In the meantime, though, I wanted to review a timely and informative article written this month by Edward F. Pierzak for NAREIT titled “Aging of U.S. Population to Provide Strong Demand for Health Care REITs.”  Of course, this is a prediction that’s been hovering around the industry for more than a few years.

The Census Bureau projects that 20% of Americans will be age 65 or older by the end of this decade, an increase from about 16% at the beginning of the decade.  By 2034, the number of us over 65 will be greater than the number under 18 for the first time in U.S. history.  Given all this, it’s not surprising that Health Care REITs account for 8% of the FTSE NAREIT All Equity REIT index.

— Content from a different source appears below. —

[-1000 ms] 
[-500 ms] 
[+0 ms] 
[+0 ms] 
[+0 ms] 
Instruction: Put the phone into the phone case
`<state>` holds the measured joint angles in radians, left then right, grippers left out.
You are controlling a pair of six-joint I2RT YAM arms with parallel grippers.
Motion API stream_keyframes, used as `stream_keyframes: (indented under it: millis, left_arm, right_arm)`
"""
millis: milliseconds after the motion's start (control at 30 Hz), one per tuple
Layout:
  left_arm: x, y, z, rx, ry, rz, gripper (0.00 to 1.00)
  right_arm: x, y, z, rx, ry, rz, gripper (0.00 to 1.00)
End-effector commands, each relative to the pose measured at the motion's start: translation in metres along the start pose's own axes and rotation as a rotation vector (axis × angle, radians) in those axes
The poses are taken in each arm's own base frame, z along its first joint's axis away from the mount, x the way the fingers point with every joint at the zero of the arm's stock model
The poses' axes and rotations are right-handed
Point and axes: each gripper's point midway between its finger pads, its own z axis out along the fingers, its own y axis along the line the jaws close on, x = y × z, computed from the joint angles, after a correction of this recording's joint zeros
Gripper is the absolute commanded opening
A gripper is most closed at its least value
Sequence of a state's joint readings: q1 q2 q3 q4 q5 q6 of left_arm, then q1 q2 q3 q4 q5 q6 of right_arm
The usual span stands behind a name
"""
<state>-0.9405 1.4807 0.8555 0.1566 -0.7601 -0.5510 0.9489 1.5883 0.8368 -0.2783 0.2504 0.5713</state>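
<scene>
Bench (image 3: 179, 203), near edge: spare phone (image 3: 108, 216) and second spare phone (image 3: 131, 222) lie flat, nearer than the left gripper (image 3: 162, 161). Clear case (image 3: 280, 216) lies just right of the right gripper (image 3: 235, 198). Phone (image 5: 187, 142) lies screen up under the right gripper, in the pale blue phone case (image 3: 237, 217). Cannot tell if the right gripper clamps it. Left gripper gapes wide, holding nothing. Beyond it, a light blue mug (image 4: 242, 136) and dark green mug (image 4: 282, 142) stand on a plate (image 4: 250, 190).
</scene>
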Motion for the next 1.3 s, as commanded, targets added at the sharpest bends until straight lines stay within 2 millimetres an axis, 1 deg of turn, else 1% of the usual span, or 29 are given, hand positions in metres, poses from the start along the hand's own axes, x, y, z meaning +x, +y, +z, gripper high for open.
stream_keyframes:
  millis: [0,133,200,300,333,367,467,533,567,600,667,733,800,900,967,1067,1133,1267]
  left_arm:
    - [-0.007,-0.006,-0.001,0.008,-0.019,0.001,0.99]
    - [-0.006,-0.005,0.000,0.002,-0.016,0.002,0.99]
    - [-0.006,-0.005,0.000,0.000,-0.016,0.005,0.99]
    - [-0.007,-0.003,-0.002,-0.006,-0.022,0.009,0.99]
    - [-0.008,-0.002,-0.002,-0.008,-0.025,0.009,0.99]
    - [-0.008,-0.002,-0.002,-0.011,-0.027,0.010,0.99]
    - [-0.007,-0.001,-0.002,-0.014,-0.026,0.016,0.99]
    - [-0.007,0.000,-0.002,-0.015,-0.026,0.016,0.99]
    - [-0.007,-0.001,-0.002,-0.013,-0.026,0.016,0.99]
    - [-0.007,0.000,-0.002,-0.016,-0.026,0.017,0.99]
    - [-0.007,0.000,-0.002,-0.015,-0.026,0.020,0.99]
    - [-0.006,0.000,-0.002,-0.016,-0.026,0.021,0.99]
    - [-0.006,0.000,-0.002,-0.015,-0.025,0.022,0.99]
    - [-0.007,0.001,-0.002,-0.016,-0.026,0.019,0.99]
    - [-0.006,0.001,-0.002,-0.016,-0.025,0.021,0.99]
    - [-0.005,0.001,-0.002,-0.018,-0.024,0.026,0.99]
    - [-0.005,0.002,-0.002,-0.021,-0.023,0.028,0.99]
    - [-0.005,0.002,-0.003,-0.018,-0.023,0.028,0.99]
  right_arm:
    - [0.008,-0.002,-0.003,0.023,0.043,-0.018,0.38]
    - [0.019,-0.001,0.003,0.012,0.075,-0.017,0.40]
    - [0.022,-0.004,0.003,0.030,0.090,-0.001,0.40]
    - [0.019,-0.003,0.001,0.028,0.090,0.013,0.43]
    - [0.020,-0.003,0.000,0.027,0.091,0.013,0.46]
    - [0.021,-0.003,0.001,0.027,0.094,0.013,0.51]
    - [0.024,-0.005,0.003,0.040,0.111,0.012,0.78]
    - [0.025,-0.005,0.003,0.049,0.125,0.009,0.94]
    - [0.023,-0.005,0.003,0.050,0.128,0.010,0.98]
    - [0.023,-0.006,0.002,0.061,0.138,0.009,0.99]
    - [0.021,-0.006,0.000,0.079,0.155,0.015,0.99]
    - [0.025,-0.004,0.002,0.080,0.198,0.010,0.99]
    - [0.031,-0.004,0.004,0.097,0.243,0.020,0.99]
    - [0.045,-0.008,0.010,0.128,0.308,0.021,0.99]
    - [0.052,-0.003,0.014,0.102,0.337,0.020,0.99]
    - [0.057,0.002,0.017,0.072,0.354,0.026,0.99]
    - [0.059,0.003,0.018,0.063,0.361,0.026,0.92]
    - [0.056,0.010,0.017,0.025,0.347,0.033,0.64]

Some overarching facts driving the fundamentals of this sector include:

  • According to Green Street Advisors, about 80% of demand for senior housing comes from the growing 75-and-older cohort.
  • Seniors in their early-to-mid 80’s are the primary cohort for assisted living and memory-care subsectors.
  • Seniors age 65 and older tend to visit the doctor 2½ times as often as middle-agers.

One problem in the sector is the high level of debt.  Most REITs are fairly well insulated from the current debt market problems.  Ironically, in past years, Health Care has benefitted from its somewhat unique level of access to unsecured debt.  However, what was an advantage in yesteryear is coming back to haunt the sector today.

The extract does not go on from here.